The Dublin International Film Festival (DIFF) dropped its virtual curtain last night (March 14) wiith the world premiere of Rachel Carey’s Dublin-set comedy Deadly Cuts in in a year that saw strong audience build and increased sales.
Virtual screenings had their audiences capped, with many titles including the opening and closing films as well as Irish titles The Boys From County Hell and Son, and international festival favourites Limbo and Minari selling out well in advance.
There were several titles that were particularly well-received by audiences, said festival director Gráinne Humphreys. They included Greek drama Apples and Tadhg O’Sullivan’s lunar documentary To the Moon, which were awarded best film and best Irish film respectively by Dublin Film Critics Circle.
The audience award winner will be announced on March 16 .
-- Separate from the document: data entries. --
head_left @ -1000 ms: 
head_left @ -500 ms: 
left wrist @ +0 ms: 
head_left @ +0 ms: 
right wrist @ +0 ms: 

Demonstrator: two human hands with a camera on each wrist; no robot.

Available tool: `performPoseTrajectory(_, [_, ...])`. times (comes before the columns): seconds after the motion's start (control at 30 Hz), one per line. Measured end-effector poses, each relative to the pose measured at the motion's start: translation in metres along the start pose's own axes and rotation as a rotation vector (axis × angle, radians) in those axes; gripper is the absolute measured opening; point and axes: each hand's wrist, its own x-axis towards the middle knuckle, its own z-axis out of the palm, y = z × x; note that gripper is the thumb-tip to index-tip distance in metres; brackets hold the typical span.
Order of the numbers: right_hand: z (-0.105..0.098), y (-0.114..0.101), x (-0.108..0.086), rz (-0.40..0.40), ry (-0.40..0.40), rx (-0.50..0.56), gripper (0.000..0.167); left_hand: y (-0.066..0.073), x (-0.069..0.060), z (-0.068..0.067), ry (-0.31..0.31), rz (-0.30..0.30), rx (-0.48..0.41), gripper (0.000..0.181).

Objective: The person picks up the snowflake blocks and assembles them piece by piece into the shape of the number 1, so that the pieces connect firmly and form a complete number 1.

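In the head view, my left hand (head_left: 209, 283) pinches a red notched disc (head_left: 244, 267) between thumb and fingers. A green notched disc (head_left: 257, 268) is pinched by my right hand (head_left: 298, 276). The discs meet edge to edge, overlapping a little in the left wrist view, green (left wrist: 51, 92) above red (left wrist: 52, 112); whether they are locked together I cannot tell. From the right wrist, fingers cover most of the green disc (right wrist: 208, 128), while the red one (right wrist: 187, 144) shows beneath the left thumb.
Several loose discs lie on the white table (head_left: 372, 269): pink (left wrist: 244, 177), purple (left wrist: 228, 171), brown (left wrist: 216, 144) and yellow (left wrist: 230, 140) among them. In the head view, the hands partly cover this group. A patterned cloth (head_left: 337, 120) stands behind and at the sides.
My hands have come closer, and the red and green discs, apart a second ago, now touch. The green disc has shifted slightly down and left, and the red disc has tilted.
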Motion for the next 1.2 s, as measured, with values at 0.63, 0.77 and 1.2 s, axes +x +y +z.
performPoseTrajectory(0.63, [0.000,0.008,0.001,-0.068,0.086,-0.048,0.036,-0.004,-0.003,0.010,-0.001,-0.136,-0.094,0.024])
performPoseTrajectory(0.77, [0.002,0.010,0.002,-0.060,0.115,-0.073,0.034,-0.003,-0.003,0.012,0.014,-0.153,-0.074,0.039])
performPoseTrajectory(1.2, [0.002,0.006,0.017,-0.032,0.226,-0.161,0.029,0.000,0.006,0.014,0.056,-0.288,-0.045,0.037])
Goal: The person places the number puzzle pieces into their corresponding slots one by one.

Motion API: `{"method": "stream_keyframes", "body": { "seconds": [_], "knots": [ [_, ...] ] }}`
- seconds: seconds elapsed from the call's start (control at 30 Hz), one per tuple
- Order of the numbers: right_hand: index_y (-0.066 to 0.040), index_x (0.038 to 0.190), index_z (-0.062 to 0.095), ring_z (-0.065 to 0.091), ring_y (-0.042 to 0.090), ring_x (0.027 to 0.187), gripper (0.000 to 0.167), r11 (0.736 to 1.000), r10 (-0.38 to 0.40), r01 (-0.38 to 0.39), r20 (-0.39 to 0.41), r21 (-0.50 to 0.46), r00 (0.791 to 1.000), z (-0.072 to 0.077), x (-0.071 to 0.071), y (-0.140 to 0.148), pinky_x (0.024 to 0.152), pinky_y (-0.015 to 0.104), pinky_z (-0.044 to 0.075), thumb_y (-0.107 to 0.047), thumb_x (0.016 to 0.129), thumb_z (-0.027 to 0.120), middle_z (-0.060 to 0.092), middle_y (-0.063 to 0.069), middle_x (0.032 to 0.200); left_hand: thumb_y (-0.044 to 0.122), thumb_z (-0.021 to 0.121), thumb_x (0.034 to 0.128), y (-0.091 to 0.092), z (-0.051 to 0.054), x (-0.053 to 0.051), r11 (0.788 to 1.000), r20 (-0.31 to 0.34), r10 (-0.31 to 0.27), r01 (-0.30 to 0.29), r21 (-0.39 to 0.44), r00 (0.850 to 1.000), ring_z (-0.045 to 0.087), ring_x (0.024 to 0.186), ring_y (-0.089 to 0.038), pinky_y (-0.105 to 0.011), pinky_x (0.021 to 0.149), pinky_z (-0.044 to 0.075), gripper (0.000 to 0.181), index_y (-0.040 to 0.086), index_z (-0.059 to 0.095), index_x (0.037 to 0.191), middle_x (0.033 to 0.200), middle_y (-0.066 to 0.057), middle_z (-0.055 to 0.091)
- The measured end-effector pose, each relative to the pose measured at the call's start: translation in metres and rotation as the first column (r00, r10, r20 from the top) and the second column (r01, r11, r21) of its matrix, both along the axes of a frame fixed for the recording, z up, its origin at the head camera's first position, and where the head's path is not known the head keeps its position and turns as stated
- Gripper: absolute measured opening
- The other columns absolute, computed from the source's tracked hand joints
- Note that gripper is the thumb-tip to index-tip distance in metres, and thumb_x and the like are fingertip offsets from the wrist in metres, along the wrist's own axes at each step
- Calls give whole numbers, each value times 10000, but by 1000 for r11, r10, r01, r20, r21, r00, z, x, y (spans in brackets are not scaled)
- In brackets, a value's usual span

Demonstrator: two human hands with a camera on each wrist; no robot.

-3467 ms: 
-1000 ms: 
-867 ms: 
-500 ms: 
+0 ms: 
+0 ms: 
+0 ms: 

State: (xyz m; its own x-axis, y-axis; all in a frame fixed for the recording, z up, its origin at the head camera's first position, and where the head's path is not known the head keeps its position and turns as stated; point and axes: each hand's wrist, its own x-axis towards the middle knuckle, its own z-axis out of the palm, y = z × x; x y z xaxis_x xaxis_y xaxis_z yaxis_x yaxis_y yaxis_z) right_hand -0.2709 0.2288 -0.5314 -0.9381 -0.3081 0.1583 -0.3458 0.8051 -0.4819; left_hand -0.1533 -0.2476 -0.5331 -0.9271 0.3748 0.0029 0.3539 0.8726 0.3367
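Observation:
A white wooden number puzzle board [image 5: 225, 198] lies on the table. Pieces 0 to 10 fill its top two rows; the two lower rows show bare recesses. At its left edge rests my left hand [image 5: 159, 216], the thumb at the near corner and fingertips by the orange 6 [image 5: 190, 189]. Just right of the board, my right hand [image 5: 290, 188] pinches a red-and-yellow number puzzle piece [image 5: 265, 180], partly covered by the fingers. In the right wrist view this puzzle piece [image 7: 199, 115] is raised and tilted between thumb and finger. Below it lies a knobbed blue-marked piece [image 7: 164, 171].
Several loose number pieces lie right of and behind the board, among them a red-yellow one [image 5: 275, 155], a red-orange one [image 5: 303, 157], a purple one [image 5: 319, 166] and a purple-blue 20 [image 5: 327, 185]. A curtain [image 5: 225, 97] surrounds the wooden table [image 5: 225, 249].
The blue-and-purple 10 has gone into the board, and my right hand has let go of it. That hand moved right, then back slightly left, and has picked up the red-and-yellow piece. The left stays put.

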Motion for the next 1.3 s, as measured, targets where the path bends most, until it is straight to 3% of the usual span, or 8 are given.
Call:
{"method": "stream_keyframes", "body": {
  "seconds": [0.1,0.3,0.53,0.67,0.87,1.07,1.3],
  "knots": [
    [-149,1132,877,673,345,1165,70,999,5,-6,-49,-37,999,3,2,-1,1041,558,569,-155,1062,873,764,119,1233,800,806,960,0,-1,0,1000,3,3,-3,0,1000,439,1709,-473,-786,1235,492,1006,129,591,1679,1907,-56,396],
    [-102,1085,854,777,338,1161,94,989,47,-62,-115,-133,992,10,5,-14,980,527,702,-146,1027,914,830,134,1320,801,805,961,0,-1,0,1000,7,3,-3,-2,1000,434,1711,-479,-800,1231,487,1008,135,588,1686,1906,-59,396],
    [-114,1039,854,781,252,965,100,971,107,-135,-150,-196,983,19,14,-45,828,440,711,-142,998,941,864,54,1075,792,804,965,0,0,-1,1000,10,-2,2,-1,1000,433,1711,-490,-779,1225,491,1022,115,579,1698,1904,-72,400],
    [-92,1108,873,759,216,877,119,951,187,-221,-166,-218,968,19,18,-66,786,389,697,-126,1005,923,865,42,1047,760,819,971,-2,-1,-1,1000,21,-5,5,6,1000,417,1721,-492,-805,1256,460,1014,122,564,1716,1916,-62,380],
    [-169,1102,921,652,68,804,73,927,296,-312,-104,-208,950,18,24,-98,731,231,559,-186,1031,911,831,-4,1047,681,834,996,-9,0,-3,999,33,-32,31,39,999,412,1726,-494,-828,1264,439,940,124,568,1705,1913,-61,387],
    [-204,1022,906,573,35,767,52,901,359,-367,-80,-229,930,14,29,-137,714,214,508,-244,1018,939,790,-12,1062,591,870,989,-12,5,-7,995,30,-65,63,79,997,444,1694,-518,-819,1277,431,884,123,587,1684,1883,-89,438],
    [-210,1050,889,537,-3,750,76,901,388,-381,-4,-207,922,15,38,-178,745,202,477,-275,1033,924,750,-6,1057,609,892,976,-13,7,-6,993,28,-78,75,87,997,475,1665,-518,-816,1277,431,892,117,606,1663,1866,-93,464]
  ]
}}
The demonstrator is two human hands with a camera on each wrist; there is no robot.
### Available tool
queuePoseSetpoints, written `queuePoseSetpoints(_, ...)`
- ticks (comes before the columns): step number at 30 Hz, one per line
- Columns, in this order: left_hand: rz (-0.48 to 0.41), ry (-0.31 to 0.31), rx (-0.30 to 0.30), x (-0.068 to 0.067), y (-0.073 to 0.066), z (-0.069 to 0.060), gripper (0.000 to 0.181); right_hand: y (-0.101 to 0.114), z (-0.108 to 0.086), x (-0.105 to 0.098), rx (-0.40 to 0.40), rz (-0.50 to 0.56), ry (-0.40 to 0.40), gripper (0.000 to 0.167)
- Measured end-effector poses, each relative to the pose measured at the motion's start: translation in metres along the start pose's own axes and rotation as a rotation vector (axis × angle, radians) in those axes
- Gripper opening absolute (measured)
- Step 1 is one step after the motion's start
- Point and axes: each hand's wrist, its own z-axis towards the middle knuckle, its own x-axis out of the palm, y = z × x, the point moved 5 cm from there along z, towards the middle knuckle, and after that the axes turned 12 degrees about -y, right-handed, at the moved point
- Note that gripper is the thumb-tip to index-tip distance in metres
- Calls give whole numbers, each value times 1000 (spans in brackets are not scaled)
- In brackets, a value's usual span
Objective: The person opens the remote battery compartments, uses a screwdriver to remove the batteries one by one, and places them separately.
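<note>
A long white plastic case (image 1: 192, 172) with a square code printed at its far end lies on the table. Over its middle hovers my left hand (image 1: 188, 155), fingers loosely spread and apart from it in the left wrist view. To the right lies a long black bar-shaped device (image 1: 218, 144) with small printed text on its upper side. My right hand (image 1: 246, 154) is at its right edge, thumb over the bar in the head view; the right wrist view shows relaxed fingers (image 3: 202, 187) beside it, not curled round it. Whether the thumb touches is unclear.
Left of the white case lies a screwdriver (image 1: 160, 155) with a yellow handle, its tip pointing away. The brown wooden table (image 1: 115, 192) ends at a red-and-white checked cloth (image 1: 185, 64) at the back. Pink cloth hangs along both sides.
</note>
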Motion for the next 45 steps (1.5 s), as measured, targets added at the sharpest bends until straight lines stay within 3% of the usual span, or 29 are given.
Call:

It could never replicate the cinema experience, but the success of this year’s virtual DIFF underlines the potential to draw new audiences to the festival experience, said Humphreys.
As well as reaching audiences beyond the Irish capital and throughout the country, non-geo-locked titles, workshops and events were viewed by audiences as far afield as California and Dubai.
“We were able to reach out well beyond Dublin, which is fantastic. I’m already thinking about 2022, if you can retain and build on those new audiences and new connections,” she said.
As well as increased viewing numbers this year, Humphreys noted a wider audience spread across the programme and increased multiple-ticket purchasing.
“To be truly representative a festival has to show a wide range of films, but you’re aware that some of them are maybe more appealing to a smaller audience. What backs our faith and commitment to showing those films is the larger numbers that we got for them in an online year than we possibly would have had in a physical year.
“A lot of people do try and watch as a slotted festival where you watch the film when it opens, but other people are watching in significant numbers over the duration that it’s available. That does give you a flexibility, you’re actually building the festival into somebody’s work or home life.”
Humphreys and her colleagues delivered a strategy to build new audiences, aware that geographical and other logistical factors would not be an issue in a virtual year. Early on in the pandemic, she and a network of other film programmers met virtually on a monthly basis to share insights and experiences.
“We absolutely made this agreement to support each other and to cross promote our events,” she explained. ” We definitely benefited from seeing how Galway and Cork have managed to do their events online. But equally that there is this rolling initiative of promoting to people who are already film festival attendees. Cork is a huge audience for us, you can see it with Galway as well. You can see that there are audiences that are hungry for cultural cinema, they just want the opportunity to be invited, or to be included.”
Opening on March 3rd with Harry Macqueen’s Supernova, DIFF’s programme featured a strong Irish and international documentary strand, a world cinema programme that included festival favourites and a wide Irish features programme. Strands included a Black Women Filmmaker’s Festival Retrospective, featuring an interview with Amma Asante,, casting and screenwriting panel events and public interviews with Steve McQueen and Colin Farrell.
DIFF also introduced a new initiative - Playback X DIFF - a programme of new Hip Hop and R&B music videos, along with interviews with the creators involved, curated by producer Michael Donnelly V and musician Erica Cody.
Humphreys suggested that by next year’s festival, there will be a new system of rules and releases that cannot even be imagined now.
“We don’t know what it will look like in 2022, but we at least know we have two models, physical and virtual, that we could draw from. I know some people feel very strongly there’s only one way to see a film and I agree, you watch a film in a cinema and it’s a very, very different experience. But there’s something about the fact that there are audiences who will hopefully get access to films that they wouldn’t see via an online screening. Maybe we will be thinking about screening in a variety of different ways.”